TOKYO -- More than 5,000 people around the world have died in the latest outbreak of Ebola, with many more expected to succumb to the disease.
The antiviral drug Avigan, which was developed by midsize Japanese pharmaceutical company Toyama Chemical, may become an effective treatment for the deadly disease.
The development of the drug was launched a quarter century ago with the help of Kimiyasu Shiraki, a professor in the medical and pharmaceutical research section of the University of Toyama, who at the time hoped to create an entirely new type of antiviral drug.
Avigan is unique in that it inhibits viral gene replication within infected cells, thus preventing propagation by directly interfering with the proliferation of viral genes. In contrast, other influenza drugs such as Tamiflu and Relenza, are designed to reduce the amount of virus within the patient's body by inhibiting the release of new viral particles.
Shiraki noted that the drug was also expected to be effective in fighting similar types of virus such as Ebola, polio, measles and yellow fever.
In 1990, Toyama Chemical launched research into antiviral drugs. The drugmaker already had expertise in bacterial infectious diseases, and it thought that treatments for virus-derived infections could become a profitable business as well.
However, researchers at Toyama Chemical lacked knowhow on viral infection treatments. So they consulted Shiraki, who had a wealth of experience in creating antiviral therapeutic agents.
They began by testing every chemical compound the firm held to see if they could find a cure for herpes, a disease that causes blisters on the lips and inflammation of the cornea, among other conditions. They tested more than 20,000 compounds in total.
But they could not find a compound that was better than existing ones, despite the thousands of animal studies they conducted.
In 1997, the researchers modified this strategy and began pursuing new drugs to cure diseases caused by combinations of viruses. The change of approach paid off, and a year later, they discovered a new compound that could be effective in treating influenza. They presented the results at an academic meeting in 2000.

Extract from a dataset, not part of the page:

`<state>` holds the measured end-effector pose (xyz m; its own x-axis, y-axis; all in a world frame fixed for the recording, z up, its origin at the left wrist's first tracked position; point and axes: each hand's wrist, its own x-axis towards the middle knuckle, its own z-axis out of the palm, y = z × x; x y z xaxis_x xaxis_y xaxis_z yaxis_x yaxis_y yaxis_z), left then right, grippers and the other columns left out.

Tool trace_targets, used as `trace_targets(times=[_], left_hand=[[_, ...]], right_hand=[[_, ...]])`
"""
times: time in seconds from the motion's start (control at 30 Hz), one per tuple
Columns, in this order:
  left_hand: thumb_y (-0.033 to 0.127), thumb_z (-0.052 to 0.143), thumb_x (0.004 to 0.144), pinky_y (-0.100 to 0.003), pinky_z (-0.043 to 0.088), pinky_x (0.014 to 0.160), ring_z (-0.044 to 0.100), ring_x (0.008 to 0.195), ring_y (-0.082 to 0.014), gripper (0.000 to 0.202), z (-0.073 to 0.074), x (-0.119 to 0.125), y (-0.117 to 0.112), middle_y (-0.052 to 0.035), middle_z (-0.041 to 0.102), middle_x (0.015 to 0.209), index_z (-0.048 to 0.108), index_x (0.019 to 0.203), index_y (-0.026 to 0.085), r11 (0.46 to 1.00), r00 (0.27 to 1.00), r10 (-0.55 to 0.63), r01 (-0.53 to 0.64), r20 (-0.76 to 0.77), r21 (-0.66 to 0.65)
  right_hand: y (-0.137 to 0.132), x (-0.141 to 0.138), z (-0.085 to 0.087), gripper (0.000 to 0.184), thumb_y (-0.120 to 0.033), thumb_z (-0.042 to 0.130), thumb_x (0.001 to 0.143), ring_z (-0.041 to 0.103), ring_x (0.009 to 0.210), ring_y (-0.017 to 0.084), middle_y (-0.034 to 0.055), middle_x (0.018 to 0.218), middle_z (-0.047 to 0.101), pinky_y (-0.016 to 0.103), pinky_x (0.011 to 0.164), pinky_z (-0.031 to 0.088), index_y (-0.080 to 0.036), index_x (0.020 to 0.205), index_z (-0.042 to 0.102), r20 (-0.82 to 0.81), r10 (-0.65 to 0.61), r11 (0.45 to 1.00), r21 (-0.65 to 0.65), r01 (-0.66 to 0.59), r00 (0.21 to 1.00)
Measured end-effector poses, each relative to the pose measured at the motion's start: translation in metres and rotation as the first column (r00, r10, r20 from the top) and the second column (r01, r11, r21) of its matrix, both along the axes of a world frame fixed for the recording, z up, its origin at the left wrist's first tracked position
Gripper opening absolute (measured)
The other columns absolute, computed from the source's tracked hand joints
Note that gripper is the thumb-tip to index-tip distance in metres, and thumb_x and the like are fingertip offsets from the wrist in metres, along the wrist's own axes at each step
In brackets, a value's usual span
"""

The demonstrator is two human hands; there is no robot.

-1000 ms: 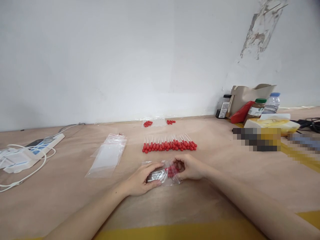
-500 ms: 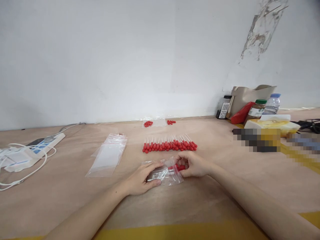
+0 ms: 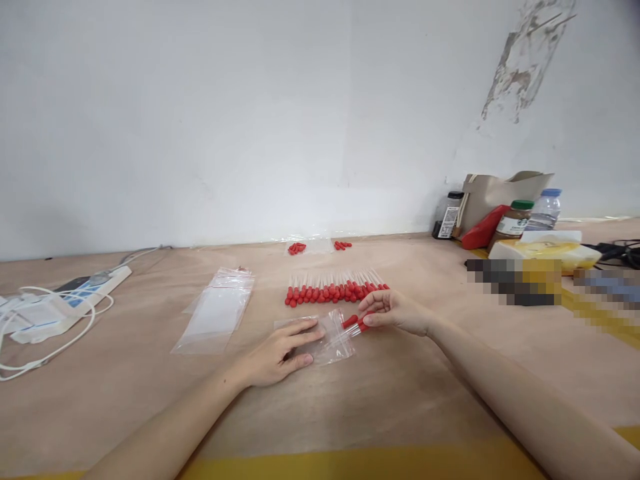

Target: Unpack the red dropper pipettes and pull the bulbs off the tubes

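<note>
Roughly twenty-five droppers [image 3: 336,291], three bottles [image 3: 544,208]

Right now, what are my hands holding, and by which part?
The right hand pinches a few droppers by their red bulbs, the glass ends in the clear bag. The left hand lies flat on that bag, not gripping.

Bright, even, soft light, source not seen; only a faint shadow under left hand [image 3: 277,350] on tabletop [image 3: 400,400]. Wall [image 3: 200,120] slightly washed out, no hard glare. Wide-angle bend at edges. Pixelated patches [image 3: 515,280] at right; far stuff a bit soft.
</note>
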<state>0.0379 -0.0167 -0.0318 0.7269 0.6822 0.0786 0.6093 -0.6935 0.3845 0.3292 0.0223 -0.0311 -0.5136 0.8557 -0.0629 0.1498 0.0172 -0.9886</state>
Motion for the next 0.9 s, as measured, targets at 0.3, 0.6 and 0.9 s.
trace_targets(times=[0.3, 0.6, 0.9], left_hand=[[0.039, 0.043, 0.086, -0.041, 0.026, 0.103, 0.031, 0.126, -0.0198, 0.042, -0.002, 0.000, 0.001, -0.0021, 0.036, 0.136, 0.040, 0.127, 0.032, 1.000, 0.999, -0.020, 0.020, 0.041, 0.005], [0.039, 0.044, 0.085, -0.042, 0.027, 0.102, 0.032, 0.125, -0.0202, 0.041, 0.000, 0.001, -0.001, -0.0007, 0.037, 0.136, 0.042, 0.125, 0.033, 1.000, 0.999, 0.021, -0.021, 0.040, 0.011], [0.039, 0.045, 0.084, -0.043, 0.028, 0.102, 0.033, 0.125, -0.0209, 0.041, -0.001, 0.001, 0.000, -0.0005, 0.039, 0.135, 0.042, 0.125, 0.033, 1.000, 0.998, 0.012, -0.013, 0.062, 0.014]], right_hand=[[0.015, 0.048, 0.025, 0.026, -0.028, 0.075, 0.053, 0.062, 0.065, 0.013, 0.0010, 0.070, 0.066, 0.026, 0.064, 0.049, -0.017, 0.072, 0.061, -0.229, -0.330, 0.939, 0.017, 0.343, 0.916], [0.040, 0.045, -0.004, 0.030, -0.039, 0.072, 0.056, 0.064, 0.079, 0.021, 0.0070, 0.079, 0.067, 0.034, 0.071, 0.055, -0.017, 0.072, 0.058, -0.397, -0.717, 0.567, 0.145, 0.810, 0.573], [0.042, 0.022, -0.027, 0.037, -0.046, 0.067, 0.058, 0.064, 0.071, 0.021, 0.0082, 0.075, 0.067, 0.032, 0.064, 0.052, -0.015, 0.077, 0.061, -0.228, -0.776, 0.510, 0.322, 0.798, 0.588]])
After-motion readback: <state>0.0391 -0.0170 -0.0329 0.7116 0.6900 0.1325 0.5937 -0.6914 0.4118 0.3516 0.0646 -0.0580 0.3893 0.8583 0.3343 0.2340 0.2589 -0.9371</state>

Toyama Chemical expected to easily find a bigger drugmaker that would help it refine the research results, but none were interested, because the market of antiviral agents is significantly limited.
Antiviral treatments are used only for the relatively short time in which the virus develops. Therefore, they are used for far fewer patients compared to vaccines, which are given to healthy people.
What was worse, Swiss drugmaker Roche had released a rival influenza drug, Tamiflu, in 1999, which forced Toyama Chemical to shelve the project. In August 2002, Toyama Chemical and Taisho Pharmaceutical announced an agreement to form a capital and business alliance.
Things turned for the better for Toyama Chemical in 2003, when the U.S. National Institute of Allergy and Infectious Diseases started looking for drugs to treat virulent strains of influenza. NIAID is a unit of the National Institutes of Health that conducts and supports basic and applied research on infectious, immunologic and allergic diseases.
In 2006, scientists at NIAID reported that Avigan might be the only effective treatment of a new strain of influenza among 3,000 medicines and trial compounds that had been tested around the world. Hearing this, Toyama Chemical decided to restart development of the drug.
In 2008, the firm was acquired by Fujifilm Holdings, which encouraged it to pursue the research, in hopes that Avigan could be effective against other viruses besides influenza. However, development did not progress smoothly. During animal trials, the drug was found to be teratogenic, causing deformities in fetuses. And it was less effective than Tamiflu.
But Toyama Chemical's researchers did not give up. It took an unusually long time -- three years -- from its application in 2011 to its approval in April by Japan's Pharmaceuticals and Medical Devices Agency, working with the Ministry of Health, Labor and Welfare. New drugs usually receive approval in about a year.
However, despite the approval, Avigan could not find a market due to its relatively low efficacy compared to Tamiflu and the danger of birth defects. Marketing of the drug was put on hold.
According to Ryota Asada, chief of the division of research promotion at the National Hospital Organization Nagoya Medical Center, the PMDA might have granted conditional approval to Avigan, because it needed an effective weapon against new strains of influenza, against which Avigan was expected to be effective.
When Ebola began to spread in West Africa this summer, Avigan caught the attention of medical staff in the West, who were deeply concerned about the lack of effective treatments.
In September, the first patient to be treated with Avigan, a French nurse, was discharged from hospital. Guinea plans to launch clinical trials of Avigan soon, with results expected by February 2015.